▶ [What to produce] Could you print exactly the lines of the listing below, starting at the line that has "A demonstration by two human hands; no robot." and ending at the line that has "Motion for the", and only those lines?

▶ [The input]
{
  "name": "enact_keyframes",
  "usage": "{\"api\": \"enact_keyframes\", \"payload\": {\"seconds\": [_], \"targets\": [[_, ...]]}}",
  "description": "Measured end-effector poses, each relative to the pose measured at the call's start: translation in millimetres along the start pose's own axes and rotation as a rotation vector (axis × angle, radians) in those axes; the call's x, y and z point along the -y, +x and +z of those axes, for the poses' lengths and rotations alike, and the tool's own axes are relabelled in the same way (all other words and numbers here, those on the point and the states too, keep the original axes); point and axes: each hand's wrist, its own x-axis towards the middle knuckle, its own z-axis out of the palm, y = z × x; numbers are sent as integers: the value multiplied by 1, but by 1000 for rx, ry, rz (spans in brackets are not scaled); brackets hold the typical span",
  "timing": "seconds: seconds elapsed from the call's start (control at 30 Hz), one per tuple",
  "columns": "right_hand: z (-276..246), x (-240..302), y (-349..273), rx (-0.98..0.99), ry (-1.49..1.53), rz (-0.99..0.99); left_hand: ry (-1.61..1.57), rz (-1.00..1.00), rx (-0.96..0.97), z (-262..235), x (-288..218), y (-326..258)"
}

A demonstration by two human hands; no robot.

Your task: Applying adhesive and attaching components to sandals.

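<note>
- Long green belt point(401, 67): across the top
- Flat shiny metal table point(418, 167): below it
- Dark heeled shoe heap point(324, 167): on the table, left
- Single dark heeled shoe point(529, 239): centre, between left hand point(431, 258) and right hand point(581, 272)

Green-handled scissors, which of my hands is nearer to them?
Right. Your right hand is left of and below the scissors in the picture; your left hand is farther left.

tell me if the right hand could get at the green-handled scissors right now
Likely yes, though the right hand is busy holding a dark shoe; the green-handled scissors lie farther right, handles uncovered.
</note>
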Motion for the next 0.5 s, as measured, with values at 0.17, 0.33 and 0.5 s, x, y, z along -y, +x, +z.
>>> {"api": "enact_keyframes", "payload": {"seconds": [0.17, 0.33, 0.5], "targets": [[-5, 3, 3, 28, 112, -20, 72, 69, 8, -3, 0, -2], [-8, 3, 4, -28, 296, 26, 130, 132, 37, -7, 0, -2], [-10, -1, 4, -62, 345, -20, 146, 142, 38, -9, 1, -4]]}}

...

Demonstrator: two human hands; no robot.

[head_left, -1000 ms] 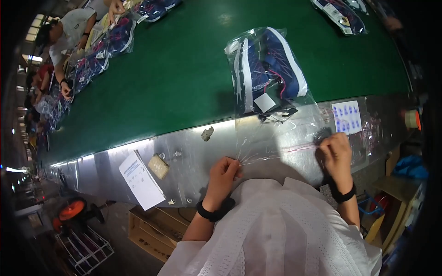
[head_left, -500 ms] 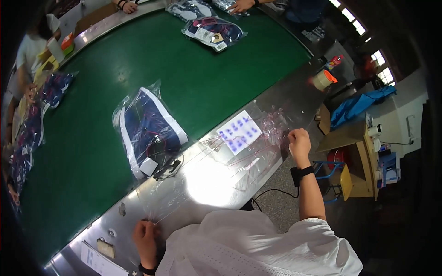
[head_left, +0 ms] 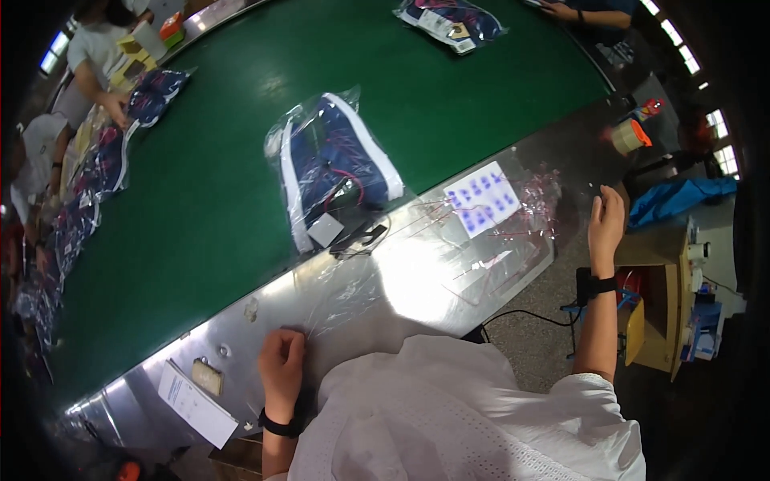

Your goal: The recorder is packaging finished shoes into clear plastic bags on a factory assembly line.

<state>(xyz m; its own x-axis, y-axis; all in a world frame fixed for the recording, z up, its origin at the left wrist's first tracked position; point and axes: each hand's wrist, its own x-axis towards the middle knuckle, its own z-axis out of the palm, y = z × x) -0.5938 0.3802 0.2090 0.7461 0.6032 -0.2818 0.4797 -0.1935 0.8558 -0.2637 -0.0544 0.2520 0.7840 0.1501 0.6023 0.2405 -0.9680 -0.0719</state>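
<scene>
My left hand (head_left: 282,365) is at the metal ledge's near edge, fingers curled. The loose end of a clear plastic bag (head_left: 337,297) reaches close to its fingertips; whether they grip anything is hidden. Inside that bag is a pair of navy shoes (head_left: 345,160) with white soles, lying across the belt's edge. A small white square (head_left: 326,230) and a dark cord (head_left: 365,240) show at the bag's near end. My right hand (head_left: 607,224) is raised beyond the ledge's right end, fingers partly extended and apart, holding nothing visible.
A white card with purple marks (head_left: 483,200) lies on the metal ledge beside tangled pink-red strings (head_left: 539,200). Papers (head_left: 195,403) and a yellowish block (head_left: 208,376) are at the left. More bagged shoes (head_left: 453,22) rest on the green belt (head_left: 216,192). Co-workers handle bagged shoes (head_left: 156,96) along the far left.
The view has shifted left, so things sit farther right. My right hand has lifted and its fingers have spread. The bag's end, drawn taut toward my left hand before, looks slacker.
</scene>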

▶ [Expected answer]
A demonstration by two human hands; no robot.

Your task: Applying adhesive and attaching components to sandals.

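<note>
- Long green belt point(401, 67): across the top
- Flat shiny metal table point(418, 167): below it
- Dark heeled shoe heap point(324, 167): on the table, left
- Single dark heeled shoe point(529, 239): centre, between left hand point(431, 258) and right hand point(581, 272)

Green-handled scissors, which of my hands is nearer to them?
Right. Your right hand is left of and below the scissors in the picture; your left hand is farther left.

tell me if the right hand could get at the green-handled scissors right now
Likely yes, though the right hand is busy holding a dark shoe; the green-handled scissors lie farther right, handles uncovered.
</note>
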Motion for the next 0.5 s, as measured, with values at 0.17, 0.33 and 0.5 s, x, y, z along -y, +x, +z.

This exercise is finished.